The shape of the aeroshell selected for venturestar combined with reduced reentry crossrange requirements yielded a reduction in the heat load that the venturestar would experience during reentry into the atmosphere of earth. This reduction in heat load allowed a metallic based thermal protection system design to be used on the venturestar. The metallic based thermal protection system is envisioned to be more robust and less costly to maintain than the ceramic thermal protection system currently used on the space shuttle orbiter.
NASA recognized that even with the major design and technology advances incorporated into the venturestar, the technological risk of achieving single stage to orbit was still very high. As a consequence, NASA jointly funded with industry the development of a subscale prototype named X33. The X33, rather than being designed as a vehicle that is itself capable of carrying payload to orbit, is under development as a demonstrator of the technologies and performance levels that would be required to demonstrate that the larger venturestar vehicle would be capable of delivering significant payload to orbit.
The X33 was chosen to be photographically half scale compared to the venturestar. As a consequence of surface to volume ratio scaling, the smaller X33 yields a reduced ratio of interior volume to dry mass than does the larger venturestar. As a consequence, the X33 was anticipated to be capable of demonstrating acceleration to a velocity of approximately 15K feet per second but with little or no useful payload. Such a level of performance was considered adequate to demonstrate that the larger venturestar would be able to achieve orbital velocity of approximately 25K feet per second plus approximately 25K pounds of payload.
As the X33 underwent development some of the key design approaches and technologies employed did not live up to expectations and subsequently the dry mass of the X33 increased. Due to internal volume and liftoff thrust limitations, the increased dry mass of the X33 yielded a reduction of the ultimate velocity that could be achieved with the X33. This consequence lent further doubt as to whether or not the venturestar goal of single stage to orbit was achievable. As a consequence, excitement for the development of venturestar and the precursor X33 demonstrator has waned.
Aerospike engines were selected to power the X33 and also the larger venturestar.
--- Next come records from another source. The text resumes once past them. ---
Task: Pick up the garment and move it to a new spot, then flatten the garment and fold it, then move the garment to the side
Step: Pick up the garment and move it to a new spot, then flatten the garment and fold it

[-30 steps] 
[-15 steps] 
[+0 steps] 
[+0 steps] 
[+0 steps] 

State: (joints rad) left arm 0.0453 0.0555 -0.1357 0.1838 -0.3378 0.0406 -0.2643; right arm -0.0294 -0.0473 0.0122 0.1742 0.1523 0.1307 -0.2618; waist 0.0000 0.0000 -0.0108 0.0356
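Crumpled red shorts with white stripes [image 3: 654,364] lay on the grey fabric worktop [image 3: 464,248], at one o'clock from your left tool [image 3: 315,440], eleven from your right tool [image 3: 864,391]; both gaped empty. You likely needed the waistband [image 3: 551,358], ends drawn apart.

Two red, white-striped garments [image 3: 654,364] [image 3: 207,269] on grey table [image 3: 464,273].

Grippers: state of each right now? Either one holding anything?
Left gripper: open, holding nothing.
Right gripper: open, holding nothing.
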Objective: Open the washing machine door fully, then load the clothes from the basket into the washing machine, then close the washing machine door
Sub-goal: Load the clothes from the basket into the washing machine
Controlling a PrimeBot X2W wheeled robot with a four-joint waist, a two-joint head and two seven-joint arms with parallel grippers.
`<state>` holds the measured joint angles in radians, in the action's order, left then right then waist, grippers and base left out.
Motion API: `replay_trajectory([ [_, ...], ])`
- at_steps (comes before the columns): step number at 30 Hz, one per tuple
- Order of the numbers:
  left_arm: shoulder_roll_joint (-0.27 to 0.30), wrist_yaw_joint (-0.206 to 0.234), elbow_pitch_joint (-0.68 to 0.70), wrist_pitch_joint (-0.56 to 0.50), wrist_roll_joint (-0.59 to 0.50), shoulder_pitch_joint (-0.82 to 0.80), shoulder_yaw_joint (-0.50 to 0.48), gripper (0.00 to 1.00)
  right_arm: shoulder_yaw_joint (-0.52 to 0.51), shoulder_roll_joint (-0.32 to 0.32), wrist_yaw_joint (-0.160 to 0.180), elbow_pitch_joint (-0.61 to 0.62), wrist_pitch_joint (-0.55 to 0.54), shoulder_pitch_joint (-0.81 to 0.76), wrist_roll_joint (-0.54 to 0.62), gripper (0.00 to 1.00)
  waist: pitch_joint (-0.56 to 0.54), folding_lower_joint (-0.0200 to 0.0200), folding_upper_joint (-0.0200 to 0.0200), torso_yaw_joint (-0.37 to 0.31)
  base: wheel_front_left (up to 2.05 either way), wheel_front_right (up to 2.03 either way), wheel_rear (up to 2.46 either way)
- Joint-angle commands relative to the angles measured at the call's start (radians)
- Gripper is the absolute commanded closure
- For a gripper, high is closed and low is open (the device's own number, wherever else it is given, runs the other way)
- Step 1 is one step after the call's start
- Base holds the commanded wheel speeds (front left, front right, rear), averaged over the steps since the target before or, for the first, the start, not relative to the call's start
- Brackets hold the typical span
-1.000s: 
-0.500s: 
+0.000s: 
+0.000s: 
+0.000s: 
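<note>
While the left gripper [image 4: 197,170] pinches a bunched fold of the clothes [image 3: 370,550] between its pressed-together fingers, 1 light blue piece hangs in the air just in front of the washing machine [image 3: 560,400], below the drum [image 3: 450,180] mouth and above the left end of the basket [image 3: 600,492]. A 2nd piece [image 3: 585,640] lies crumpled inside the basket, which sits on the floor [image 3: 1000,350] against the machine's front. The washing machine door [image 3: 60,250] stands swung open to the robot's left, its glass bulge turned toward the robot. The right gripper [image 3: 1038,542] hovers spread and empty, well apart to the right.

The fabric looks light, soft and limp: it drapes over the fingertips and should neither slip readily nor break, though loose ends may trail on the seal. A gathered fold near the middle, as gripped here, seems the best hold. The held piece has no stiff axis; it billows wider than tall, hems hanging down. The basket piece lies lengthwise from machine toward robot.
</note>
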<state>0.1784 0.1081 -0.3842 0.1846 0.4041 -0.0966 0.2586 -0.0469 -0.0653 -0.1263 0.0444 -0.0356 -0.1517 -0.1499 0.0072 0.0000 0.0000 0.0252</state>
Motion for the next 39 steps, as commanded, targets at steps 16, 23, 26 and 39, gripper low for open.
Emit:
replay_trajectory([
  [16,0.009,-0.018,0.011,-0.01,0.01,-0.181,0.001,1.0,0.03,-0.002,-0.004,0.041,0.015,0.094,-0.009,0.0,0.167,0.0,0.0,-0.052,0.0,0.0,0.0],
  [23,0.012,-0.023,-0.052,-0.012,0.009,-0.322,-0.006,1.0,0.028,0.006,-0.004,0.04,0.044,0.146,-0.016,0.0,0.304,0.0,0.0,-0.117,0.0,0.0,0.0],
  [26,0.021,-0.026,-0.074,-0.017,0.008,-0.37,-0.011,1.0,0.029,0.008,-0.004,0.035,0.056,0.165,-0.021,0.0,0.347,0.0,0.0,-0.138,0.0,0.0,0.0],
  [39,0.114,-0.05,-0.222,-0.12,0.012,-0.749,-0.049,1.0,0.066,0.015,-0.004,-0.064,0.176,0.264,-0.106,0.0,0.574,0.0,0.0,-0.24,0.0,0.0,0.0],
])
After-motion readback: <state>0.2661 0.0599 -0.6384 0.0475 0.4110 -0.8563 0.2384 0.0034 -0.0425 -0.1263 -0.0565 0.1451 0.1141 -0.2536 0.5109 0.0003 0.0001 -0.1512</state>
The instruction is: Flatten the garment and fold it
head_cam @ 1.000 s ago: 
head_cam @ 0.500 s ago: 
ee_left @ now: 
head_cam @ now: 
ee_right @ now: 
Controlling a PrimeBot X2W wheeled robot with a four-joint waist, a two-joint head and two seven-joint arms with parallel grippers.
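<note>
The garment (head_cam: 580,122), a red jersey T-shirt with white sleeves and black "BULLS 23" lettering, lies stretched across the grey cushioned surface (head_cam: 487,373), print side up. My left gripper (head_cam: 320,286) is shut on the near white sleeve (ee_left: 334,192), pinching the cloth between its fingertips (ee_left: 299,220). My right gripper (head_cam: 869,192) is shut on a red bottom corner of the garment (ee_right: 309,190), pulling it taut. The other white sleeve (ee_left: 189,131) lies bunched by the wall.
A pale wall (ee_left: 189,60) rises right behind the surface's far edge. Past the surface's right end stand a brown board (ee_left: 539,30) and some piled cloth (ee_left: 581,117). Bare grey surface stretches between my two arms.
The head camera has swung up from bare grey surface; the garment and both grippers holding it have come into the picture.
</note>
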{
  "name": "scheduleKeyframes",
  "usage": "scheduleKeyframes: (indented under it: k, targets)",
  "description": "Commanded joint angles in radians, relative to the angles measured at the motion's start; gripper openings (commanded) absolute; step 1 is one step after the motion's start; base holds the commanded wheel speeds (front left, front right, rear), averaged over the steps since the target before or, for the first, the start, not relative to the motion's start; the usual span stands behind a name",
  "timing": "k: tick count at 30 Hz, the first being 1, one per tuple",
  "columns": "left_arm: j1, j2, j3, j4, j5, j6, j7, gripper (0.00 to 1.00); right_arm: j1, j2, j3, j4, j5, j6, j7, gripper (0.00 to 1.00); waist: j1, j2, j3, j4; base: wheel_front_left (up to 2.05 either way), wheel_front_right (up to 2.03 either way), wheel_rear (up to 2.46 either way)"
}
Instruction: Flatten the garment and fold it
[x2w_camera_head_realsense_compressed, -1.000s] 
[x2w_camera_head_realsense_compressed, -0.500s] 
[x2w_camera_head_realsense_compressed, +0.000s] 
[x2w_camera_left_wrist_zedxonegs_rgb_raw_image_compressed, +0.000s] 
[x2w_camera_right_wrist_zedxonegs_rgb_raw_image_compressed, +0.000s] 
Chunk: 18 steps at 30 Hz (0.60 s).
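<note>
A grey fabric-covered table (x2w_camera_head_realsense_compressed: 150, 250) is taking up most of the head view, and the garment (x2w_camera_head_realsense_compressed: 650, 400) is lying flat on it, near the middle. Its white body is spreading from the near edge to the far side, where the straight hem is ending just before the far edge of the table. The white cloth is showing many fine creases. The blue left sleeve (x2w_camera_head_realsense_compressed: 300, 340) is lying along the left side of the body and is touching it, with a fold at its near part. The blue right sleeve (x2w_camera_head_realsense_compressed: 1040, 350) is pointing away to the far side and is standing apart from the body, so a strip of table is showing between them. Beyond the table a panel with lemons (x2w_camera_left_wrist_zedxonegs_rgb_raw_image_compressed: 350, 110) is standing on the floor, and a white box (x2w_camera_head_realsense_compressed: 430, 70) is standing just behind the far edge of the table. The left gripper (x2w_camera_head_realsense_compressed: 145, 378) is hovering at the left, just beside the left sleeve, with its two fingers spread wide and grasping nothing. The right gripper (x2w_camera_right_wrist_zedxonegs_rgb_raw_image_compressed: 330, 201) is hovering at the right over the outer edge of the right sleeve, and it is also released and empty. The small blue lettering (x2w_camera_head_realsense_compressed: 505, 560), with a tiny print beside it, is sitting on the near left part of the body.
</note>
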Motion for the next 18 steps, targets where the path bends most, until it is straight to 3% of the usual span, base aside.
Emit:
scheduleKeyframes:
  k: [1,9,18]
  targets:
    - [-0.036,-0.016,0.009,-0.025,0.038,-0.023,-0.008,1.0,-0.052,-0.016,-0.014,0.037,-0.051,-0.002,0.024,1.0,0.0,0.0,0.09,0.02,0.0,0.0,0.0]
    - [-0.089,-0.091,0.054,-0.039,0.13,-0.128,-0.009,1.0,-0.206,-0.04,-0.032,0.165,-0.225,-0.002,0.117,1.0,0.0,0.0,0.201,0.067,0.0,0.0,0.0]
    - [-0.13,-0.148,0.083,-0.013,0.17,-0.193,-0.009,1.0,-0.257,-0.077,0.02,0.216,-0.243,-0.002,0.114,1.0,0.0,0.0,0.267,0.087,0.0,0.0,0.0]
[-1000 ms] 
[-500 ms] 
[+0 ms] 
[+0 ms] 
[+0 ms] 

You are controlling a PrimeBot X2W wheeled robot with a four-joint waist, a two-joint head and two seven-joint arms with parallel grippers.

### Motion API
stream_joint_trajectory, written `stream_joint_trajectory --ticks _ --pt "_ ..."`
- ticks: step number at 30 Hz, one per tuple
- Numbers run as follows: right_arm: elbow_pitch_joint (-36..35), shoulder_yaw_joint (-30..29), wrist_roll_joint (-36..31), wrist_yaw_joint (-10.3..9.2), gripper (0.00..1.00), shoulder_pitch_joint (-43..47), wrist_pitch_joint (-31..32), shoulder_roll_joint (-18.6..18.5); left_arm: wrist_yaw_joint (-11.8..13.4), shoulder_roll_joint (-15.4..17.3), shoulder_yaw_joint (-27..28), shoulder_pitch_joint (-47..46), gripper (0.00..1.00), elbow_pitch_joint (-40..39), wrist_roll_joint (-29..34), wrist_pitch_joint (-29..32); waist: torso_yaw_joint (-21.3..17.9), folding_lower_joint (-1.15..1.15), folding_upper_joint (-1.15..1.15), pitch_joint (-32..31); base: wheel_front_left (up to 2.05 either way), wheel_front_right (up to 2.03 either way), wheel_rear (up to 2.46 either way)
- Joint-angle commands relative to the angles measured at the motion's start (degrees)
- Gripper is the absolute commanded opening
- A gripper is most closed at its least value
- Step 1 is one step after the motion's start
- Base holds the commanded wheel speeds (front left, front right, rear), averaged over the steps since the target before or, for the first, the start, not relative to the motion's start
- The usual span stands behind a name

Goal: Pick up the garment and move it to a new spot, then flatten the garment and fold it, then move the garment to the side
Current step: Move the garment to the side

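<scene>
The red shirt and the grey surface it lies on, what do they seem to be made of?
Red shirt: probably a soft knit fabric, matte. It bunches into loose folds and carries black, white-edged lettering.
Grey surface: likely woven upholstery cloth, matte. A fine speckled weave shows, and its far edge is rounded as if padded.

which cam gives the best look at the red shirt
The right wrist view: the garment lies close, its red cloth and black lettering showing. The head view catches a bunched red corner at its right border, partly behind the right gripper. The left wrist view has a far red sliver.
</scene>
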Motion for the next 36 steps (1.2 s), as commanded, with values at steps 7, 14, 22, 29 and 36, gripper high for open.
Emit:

The unique external expansion aerospike nozzle was the key component of an aerospike engine system. The improved external expansion aerospike nozzle was envisioned to provide a small reduction in the amount of propellant that would be required to achieve orbital velocity compared to that using more traditional bell nozzles. However, the aerospike design introduced several key disadvantages into both the design of the X33 and of the venturestar. The aerospike nozzle design required that pressurized gases be provided to fill the base area of the X33 vehicle. This was necessary to reduce base area induced drag to an acceptable level. Unfortunately, this requirement eliminated use of higher performing engine cycles such as the staged combustion cycle that is currently employed in the SSME and full flow staged combustion cycle such as used in the integrated powerhead demonstration.
These high performance engine cycles do not produce a pressurized exhaust gas stream that would be required to fill the base area of the vehicles. Therefore, a lower performing gas generator combustion cycle was selected for use with the aerospike nozzle. The combined effect of the more efficient aerospike nozzle and the lower performing gas generator cycle does not seem to offer a clear performance advantage over a traditional bell nozzle engine employing a staged combustion cycle at the vehicle system level. Furthermore, studies suggested that if an improved nozzle that was specifically designed to work with a staged combustion cycle were employed, such as a dual bell nozzle, any modest advantage of the aerospike engine would be further mitigated. It is therefore not clear that the widely claimed performance advantage of the aerospike engine will be practically realized.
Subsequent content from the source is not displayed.